Tokyo-based TeamLab sues Los Angeles Museum of Dream Space for copying their artwork

Tokyo-based TeamLab sues Los Angeles Museum of Dream Space for copying their artwork
Bryan Ke
April 28, 2022
TeamLab, a Tokyo-based art collective, has sued the Los Angeles-based Museum of Dream Space (MODS) for copyright violation of two of TeamLab’s past exhibits.
In the lawsuit, which has been ongoing for the past two years, TeamLab accused MODS of closely copying their 2015 exhibit “Crystal” and the 2017 art exhibit first displayed at Pace London on March 1, 2017, “Boundaries.”
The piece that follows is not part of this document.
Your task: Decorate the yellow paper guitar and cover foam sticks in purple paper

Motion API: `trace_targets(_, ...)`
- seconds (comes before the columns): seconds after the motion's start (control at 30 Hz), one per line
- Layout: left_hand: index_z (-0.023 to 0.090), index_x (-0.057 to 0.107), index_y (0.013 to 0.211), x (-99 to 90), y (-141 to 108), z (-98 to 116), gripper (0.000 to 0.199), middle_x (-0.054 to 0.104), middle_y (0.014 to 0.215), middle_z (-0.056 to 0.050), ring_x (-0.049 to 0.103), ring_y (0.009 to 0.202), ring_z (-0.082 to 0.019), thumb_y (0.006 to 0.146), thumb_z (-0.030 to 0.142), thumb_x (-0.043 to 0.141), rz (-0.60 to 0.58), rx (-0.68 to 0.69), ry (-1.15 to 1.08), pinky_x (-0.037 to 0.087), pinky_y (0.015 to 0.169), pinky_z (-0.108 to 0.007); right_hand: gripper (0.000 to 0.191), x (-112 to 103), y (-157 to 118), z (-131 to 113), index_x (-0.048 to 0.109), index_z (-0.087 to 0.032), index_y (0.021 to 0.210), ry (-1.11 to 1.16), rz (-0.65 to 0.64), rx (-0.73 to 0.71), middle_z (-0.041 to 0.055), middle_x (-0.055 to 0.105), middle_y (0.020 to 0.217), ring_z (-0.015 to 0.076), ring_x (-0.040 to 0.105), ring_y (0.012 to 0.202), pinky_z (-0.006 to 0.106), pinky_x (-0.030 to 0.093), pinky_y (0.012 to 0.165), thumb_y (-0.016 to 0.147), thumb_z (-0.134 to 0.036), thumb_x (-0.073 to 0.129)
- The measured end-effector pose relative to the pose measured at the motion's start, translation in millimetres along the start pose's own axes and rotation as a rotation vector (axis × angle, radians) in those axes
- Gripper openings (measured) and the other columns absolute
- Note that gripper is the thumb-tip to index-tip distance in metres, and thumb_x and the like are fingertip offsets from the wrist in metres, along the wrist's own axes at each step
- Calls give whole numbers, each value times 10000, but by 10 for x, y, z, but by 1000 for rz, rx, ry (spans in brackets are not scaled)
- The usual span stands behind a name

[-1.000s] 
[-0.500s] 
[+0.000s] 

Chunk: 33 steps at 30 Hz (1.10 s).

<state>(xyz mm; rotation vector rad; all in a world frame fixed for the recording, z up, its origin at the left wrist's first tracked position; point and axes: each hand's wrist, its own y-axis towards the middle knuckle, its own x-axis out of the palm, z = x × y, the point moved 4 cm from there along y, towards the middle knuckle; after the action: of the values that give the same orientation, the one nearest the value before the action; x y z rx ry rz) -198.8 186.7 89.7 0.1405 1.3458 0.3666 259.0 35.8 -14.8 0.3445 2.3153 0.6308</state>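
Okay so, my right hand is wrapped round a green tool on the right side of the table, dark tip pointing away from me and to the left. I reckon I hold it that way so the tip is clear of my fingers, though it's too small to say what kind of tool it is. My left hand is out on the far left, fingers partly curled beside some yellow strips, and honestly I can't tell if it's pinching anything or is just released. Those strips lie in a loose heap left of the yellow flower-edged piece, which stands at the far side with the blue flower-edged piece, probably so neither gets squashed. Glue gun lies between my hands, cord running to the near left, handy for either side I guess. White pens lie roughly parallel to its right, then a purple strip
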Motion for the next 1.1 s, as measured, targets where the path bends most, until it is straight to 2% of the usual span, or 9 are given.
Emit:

The Japanese digital art museum argued that MODS copied the two exhibits’ “use of multicolored flowers flowing across the ground, the streams of light/water cascading down the wall and onto the ground, and the interactivity of the work responding to the user’s proximity to the exhibit.”
TeamLab also said, “Both works also contain artwork flanking either side of the waterfall giving off the appearance of outer space or stars.”
In filings made this week, MODS argued that TeamLab has no grounds to sue in the United States, as the museum has no copyright registrations in the country. MODS further pressed that if the Japanese art collective had registered its copyright in the U.S., the elements that were purportedly copied are “either not original to teamLab, not protectable, or both.”
TeamLab then pushed back on MODS, saying the Japanese company has the right to sue in the U.S. because Japan and the U.S. are parties to the same international convention that protects the copyright of artworks.
MODS also raised the question of whether an ever-changing work of art can be copyrighted at all. Using “Boundaries” as an example, the Los Angeles museum argued the 2017 art exhibit has “a significant interactive aspect that changes the work every time a viewer walks through it” that rendered it “ever-transforming.”
Mohammad Khan, a solicitor for intellectual property law firm Briffa, explained to Euronews that there are still difficulties with trying to protect immersive artwork. He explained that for infringement to occur, the infringing party must “have had an opportunity to copy and must have copied the whole or a substantial part of the work.”
As MODS is putting forward in their defense, copyright protection is targeted at the expression of an idea and not the idea itself,” Khan continued. “Given that immersive art is rapidly evolving, artists are finding inspiration from one another, and viewers are bound to find similarities in certain works. Whether those similarities are a simple inspiration or a direct infringement is the complex question that is a challenge for immersive art experiences and artists to prove.”
MODS, reportedly founded by a U.S. subsidiary of Beijing tech company Dahooo, which  also produces light shows and 3D maps, lost a court battle last month over its use of a TeamLab picture posted on its social media accounts. The Los Angeles museum acknowledged it had posted the photos but denied it used them to defraud or confuse customers.
The court also agreed with TeamLab’s claim that the messages between Dahooo CEO Charles Chang and social media consultants who posted the Japanese art collective’s photos online had been inappropriately deleted.
Dahooo representatives asserted that the messages on its Telegram and WeChat were either self-destructed or deleted by certain employees who had vacated their positions.
A hearing for TeamLab and MODS’ request for a summary judgment in early April is scheduled for June 10. The case will go to trial in August if the two museums fail to settle or no judgment is made.
Founded by five friends in 2001, TeamLab has become a massive success following its opening in Tokyo in 2018.